The entire listing below needs to be transcribed word for word.
'''
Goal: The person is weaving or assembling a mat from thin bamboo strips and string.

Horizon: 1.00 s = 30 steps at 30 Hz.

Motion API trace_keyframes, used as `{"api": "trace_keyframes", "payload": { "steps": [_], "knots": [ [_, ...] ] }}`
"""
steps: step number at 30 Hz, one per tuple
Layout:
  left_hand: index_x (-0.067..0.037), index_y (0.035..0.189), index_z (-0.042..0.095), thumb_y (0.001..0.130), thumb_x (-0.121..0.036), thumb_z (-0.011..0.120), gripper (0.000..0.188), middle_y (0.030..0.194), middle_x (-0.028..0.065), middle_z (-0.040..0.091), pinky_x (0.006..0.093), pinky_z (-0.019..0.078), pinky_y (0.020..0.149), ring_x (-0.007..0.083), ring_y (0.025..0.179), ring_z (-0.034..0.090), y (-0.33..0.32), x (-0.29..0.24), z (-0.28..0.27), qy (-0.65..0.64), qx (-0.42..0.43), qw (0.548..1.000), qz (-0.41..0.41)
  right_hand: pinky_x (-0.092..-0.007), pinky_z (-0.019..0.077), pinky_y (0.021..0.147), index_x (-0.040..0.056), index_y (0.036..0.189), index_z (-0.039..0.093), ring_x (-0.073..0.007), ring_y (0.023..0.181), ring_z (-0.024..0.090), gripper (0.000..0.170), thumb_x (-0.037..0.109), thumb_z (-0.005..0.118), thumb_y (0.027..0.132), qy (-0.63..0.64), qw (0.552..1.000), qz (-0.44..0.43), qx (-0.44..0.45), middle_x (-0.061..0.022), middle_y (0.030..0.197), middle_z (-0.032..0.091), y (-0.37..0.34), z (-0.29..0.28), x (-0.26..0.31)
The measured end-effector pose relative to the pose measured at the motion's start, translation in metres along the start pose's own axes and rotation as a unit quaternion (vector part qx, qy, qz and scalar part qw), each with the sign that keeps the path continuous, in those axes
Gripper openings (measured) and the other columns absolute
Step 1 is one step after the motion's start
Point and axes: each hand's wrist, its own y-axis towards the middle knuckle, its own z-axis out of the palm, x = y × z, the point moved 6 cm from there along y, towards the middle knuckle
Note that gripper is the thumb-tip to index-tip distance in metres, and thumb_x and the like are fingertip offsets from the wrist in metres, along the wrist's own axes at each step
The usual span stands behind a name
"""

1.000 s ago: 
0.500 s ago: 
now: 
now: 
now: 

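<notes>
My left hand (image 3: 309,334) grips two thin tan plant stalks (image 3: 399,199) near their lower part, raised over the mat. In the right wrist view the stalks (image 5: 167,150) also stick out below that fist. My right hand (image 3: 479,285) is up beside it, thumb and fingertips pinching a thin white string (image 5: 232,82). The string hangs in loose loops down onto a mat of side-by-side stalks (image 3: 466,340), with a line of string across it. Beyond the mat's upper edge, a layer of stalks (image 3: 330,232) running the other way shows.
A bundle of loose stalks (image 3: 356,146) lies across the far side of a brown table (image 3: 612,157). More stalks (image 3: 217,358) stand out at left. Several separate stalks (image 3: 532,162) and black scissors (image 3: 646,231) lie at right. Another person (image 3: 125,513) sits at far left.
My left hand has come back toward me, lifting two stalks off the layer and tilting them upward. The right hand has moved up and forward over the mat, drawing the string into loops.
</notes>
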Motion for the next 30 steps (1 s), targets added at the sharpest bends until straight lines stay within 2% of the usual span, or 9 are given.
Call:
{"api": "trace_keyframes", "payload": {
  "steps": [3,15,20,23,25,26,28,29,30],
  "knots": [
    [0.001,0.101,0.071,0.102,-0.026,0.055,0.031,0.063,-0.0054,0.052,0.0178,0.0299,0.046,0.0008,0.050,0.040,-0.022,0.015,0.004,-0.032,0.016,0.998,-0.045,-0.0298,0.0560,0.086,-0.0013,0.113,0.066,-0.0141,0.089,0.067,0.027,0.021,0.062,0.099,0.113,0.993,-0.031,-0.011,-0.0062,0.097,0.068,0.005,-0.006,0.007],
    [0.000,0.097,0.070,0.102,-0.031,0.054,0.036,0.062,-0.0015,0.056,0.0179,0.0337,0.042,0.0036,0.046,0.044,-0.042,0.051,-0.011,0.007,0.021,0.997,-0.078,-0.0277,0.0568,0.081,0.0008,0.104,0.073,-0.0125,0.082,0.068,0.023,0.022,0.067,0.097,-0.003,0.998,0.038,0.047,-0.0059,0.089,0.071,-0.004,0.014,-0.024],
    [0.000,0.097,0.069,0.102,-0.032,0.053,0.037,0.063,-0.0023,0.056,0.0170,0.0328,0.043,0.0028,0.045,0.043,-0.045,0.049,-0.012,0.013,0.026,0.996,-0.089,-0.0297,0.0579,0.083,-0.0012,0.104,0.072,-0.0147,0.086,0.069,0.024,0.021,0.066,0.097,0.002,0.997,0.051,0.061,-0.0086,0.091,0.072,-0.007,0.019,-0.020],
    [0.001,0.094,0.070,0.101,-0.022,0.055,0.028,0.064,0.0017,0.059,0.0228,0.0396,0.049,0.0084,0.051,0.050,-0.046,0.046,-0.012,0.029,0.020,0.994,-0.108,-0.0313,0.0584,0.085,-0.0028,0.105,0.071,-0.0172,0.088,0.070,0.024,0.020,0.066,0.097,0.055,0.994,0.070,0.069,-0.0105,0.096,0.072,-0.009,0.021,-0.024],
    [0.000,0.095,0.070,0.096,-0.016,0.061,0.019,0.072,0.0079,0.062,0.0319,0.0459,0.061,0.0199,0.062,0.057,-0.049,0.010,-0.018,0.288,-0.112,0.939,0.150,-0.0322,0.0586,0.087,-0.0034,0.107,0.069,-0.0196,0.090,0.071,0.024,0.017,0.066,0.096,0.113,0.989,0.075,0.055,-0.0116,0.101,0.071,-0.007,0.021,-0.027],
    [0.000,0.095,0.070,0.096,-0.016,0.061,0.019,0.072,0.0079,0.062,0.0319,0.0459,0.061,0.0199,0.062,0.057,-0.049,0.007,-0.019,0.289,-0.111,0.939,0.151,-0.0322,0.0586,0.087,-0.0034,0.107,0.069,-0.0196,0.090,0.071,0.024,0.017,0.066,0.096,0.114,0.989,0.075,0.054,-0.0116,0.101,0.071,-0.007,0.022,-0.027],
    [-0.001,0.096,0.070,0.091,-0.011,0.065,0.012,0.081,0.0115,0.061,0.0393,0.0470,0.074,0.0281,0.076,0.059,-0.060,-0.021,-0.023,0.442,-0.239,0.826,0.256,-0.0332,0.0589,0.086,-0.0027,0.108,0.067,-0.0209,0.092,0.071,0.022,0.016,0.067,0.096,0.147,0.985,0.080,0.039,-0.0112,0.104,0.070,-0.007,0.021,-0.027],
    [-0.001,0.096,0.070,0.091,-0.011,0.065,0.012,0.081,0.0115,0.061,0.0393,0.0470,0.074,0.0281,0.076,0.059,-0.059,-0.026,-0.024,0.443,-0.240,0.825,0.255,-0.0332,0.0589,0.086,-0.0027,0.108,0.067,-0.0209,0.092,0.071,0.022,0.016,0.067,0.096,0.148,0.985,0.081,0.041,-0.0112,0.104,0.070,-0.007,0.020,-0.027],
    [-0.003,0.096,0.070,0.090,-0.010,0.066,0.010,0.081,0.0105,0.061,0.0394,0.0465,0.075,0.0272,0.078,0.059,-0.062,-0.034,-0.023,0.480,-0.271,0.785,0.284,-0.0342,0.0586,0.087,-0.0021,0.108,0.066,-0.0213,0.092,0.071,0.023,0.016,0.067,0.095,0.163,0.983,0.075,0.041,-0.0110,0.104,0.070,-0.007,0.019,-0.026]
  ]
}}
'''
Result of the task:
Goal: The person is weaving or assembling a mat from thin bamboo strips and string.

Horizon: 1.00 s = 30 steps at 30 Hz.

Motion API trace_keyframes, used as `{"api": "trace_keyframes", "payload": { "steps": [_], "knots": [ [_, ...] ] }}`
"""
steps: step number at 30 Hz, one per tuple
Layout:
  left_hand: index_x (-0.067..0.037), index_y (0.035..0.189), index_z (-0.042..0.095), thumb_y (0.001..0.130), thumb_x (-0.121..0.036), thumb_z (-0.011..0.120), gripper (0.000..0.188), middle_y (0.030..0.194), middle_x (-0.028..0.065), middle_z (-0.040..0.091), pinky_x (0.006..0.093), pinky_z (-0.019..0.078), pinky_y (0.020..0.149), ring_x (-0.007..0.083), ring_y (0.025..0.179), ring_z (-0.034..0.090), y (-0.33..0.32), x (-0.29..0.24), z (-0.28..0.27), qy (-0.65..0.64), qx (-0.42..0.43), qw (0.548..1.000), qz (-0.41..0.41)
  right_hand: pinky_x (-0.092..-0.007), pinky_z (-0.019..0.077), pinky_y (0.021..0.147), index_x (-0.040..0.056), index_y (0.036..0.189), index_z (-0.039..0.093), ring_x (-0.073..0.007), ring_y (0.023..0.181), ring_z (-0.024..0.090), gripper (0.000..0.170), thumb_x (-0.037..0.109), thumb_z (-0.005..0.118), thumb_y (0.027..0.132), qy (-0.63..0.64), qw (0.552..1.000), qz (-0.44..0.43), qx (-0.44..0.45), middle_x (-0.061..0.022), middle_y (0.030..0.197), middle_z (-0.032..0.091), y (-0.37..0.34), z (-0.29..0.28), x (-0.26..0.31)
The measured end-effector pose relative to the pose measured at the motion's start, translation in metres along the start pose's own axes and rotation as a unit quaternion (vector part qx, qy, qz and scalar part qw), each with the sign that keeps the path continuous, in those axes
Gripper openings (measured) and the other columns absolute
Step 1 is one step after the motion's start
Point and axes: each hand's wrist, its own y-axis towards the middle knuckle, its own z-axis out of the palm, x = y × z, the point moved 6 cm from there along y, towards the middle knuckle
Note that gripper is the thumb-tip to index-tip distance in metres, and thumb_x and the like are fingertip offsets from the wrist in metres, along the wrist's own axes at each step
The usual span stands behind a name
"""

1.000 s ago: 
0.500 s ago: 
now: 
now: 
now: 

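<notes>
My left hand (image 3: 309,334) grips two thin tan plant stalks (image 3: 399,199) near their lower part, raised over the mat. In the right wrist view the stalks (image 5: 167,150) also stick out below that fist. My right hand (image 3: 479,285) is up beside it, thumb and fingertips pinching a thin white string (image 5: 232,82). The string hangs in loose loops down onto a mat of side-by-side stalks (image 3: 466,340), with a line of string across it. Beyond the mat's upper edge, a layer of stalks (image 3: 330,232) running the other way shows.
A bundle of loose stalks (image 3: 356,146) lies across the far side of a brown table (image 3: 612,157). More stalks (image 3: 217,358) stand out at left. Several separate stalks (image 3: 532,162) and black scissors (image 3: 646,231) lie at right. Another person (image 3: 125,513) sits at far left.
My left hand has come back toward me, lifting two stalks off the layer and tilting them upward. The right hand has moved up and forward over the mat, drawing the string into loops.
</notes>
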Motion for the next 30 steps (1 s), targets added at the sharpest bends until straight lines stay within 2% of the usual span, or 9 are given.
Call:
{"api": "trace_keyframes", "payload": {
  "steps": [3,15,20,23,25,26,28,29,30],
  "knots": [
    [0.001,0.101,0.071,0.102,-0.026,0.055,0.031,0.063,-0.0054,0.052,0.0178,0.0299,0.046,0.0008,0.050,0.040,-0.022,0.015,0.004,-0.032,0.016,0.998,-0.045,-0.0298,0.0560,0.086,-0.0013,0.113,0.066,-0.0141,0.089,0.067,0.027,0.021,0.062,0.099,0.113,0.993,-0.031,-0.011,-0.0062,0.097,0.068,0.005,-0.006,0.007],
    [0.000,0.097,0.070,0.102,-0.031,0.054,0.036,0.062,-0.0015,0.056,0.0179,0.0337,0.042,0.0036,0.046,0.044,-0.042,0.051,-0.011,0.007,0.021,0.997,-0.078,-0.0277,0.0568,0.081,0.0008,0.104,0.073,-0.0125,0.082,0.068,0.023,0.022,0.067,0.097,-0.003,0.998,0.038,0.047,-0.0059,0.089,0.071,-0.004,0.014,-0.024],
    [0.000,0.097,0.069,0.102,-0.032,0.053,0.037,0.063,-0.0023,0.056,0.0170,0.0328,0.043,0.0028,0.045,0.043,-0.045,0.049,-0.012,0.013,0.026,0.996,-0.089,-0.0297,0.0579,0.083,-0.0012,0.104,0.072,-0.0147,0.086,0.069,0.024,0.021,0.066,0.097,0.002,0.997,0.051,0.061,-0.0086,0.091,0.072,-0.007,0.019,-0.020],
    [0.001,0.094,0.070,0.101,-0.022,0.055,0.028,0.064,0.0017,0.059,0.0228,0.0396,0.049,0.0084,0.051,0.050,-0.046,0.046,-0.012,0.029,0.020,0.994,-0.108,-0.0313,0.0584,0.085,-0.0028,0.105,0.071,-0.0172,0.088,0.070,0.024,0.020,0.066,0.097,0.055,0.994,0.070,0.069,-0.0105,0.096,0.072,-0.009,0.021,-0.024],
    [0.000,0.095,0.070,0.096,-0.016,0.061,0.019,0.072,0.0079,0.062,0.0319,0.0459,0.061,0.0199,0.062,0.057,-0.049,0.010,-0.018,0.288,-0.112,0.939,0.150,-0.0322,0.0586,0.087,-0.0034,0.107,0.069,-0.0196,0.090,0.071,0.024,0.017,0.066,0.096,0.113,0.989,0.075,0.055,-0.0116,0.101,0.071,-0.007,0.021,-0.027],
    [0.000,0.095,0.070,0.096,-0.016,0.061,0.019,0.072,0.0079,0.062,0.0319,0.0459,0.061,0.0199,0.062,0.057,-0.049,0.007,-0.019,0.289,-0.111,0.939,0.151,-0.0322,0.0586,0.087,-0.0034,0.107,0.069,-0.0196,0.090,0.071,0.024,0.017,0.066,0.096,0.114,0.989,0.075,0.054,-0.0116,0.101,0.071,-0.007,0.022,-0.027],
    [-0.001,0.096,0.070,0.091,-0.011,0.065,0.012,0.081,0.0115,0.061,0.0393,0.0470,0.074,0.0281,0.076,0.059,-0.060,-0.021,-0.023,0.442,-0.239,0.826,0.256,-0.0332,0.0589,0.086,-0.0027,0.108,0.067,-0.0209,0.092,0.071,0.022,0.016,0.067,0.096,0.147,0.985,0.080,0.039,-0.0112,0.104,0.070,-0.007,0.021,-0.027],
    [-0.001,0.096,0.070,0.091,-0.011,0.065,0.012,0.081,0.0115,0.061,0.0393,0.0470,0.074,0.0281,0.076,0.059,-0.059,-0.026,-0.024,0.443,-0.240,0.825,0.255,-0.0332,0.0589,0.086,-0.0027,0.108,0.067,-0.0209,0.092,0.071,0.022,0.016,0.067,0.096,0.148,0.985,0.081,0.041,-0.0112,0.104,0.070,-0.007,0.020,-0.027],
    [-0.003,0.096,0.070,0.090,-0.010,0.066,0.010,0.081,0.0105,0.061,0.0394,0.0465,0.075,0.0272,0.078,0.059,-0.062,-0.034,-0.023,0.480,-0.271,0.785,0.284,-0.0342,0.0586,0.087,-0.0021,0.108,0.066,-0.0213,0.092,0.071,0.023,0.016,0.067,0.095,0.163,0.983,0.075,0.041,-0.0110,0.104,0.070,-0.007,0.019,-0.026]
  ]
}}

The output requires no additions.